A new study reinforces earlier work suggesting that MRI scans are safe for patients with older devices, even if the MRI is focusing on the chest area.
Until now, the sensitive electronics of older pacemakers and implantable defibrillators were thought to be vulnerable to disruption when subjected to the magnetic fields and radio waves that allow magnetic resonance imaging, or MRI, to see into the body.
The new study in The New England Journal of Medicine “confirms that pretty much anybody who has a pacemaker or implanted defibrillator can, with very few restrictions, safely get an MRI scan if they need it,” as long as the devices are properly adjusted before the scan and safeguards are in place, coauthor Dr. Henry Halperin, professor of medicine, radiology and biomedical engineering at Johns Hopkins University in Baltimore, told Reuters Health in a telephone interview.
To prevent problems, the researchers reprogrammed the devices to adopt a standard heart rhythm for people whose hearts won’t beat on their own and disabled functions that might cause the pacemaker to fire improperly if the MRI produced erratic signals in the heart. After the MRI, the devices were returned to their original settings.
Only newer devices designated as “MRI-conditional” have been considered safe by the U.S. Food and Drug Administration. The vast majority in use - about 6 million worldwide - do not have that designation. A 2005 analysis estimated that at least half of those patients will someday need an MRI.
The U.S. Centers for Medicare and Medicaid Services (CMS), which administers the Medicare insurance program for the elderly and disabled, will only pay for MRI scans in patients with “MRI-conditional” devices, coauthor Dr. Saman Nazarian, of the University of Pennsylvania Perelman School of Medicine, told Reuters Health in an email.
Given the results of the new study and an earlier one published in February, which also showed the older devices to be safe, “it’s hard to understand the position” of the CMS, said Nazarian, a cardiac electrophysiologist.

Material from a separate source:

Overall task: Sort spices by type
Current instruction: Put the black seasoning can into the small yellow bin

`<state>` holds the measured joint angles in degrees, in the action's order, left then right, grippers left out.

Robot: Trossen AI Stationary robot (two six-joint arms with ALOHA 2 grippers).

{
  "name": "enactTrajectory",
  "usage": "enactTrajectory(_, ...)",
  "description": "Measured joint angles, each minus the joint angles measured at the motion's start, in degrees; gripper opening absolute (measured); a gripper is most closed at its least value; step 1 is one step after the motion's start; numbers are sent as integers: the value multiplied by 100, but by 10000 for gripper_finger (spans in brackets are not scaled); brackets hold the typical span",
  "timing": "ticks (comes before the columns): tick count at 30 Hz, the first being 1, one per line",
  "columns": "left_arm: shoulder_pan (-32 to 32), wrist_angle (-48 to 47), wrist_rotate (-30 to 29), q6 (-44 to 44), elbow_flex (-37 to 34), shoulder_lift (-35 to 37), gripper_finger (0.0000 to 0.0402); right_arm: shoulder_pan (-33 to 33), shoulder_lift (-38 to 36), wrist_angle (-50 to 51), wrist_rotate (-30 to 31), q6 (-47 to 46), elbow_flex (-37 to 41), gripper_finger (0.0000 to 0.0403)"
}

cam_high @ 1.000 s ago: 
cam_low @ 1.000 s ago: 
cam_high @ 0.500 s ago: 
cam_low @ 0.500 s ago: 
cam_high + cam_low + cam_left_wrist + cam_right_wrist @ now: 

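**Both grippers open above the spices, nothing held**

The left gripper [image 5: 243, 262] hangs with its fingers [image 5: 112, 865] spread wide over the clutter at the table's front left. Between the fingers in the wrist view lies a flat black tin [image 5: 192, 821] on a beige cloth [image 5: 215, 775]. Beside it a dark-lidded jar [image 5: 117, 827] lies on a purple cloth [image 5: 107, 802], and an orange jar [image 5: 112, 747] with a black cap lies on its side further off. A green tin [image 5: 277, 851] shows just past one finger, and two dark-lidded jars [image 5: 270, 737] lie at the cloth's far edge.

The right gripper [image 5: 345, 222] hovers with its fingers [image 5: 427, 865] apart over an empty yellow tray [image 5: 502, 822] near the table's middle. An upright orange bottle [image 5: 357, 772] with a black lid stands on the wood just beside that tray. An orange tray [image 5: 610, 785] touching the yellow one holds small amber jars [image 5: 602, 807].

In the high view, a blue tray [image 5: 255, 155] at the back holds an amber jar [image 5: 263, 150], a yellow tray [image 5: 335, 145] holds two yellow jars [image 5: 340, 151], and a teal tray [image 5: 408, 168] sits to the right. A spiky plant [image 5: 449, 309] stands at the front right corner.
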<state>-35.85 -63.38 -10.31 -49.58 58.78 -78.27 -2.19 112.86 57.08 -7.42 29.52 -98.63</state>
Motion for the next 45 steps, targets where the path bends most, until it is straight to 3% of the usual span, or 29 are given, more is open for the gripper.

In that February study, a separate team of researchers reported in The New England Journal that no serious problems were seen in 1,318 patients with a pacemaker or implantable defibrillator who received an MRI. But in those cases, the chest area wasn’t scanned by the MRI.
In the new tests by the Nazarian-Halperin team, about 200 of the 1,509 pacemaker and defibrillator patients had their chest scanned with a 1.5 Tesla MRI. Neither the chest scans nor the scans done elsewhere in the body produced significant problems, said Dr. Halperin.
Nine of the devices were disrupted but reset themselves to a backup mode. In all but one case, the effect was temporary. There was one instance where the device had to be replaced, but it had a low battery and could not be properly reprogrammed.
Thus, a nearly-dead battery is probably one of the few reasons not to have an MRI, Dr. Halperin said. “Pacemakers do funny things when the battery is low.”
In five instances, doctors halted the MRI exam. In one case, the heart rate fell to under 40 beats per minute. In another, the patient’s heartbeat became too rapid. In the remaining three, the doctors decided that an MRI probably wouldn’t produce a useful image anyway.
Dr. Halperin said pacemakers and defibrillators cleared by the FDA since the 2000s are much better protected from the magnetic and radio waves of an MRI. “And we program them to avoid most any problems that might happen.”
Dr. Nazarian said he would advise patients that even if they have a device that’s not specifically rated for MRI safety, “Many centers across the U.S. are capable of performing safe imaging despite your device.”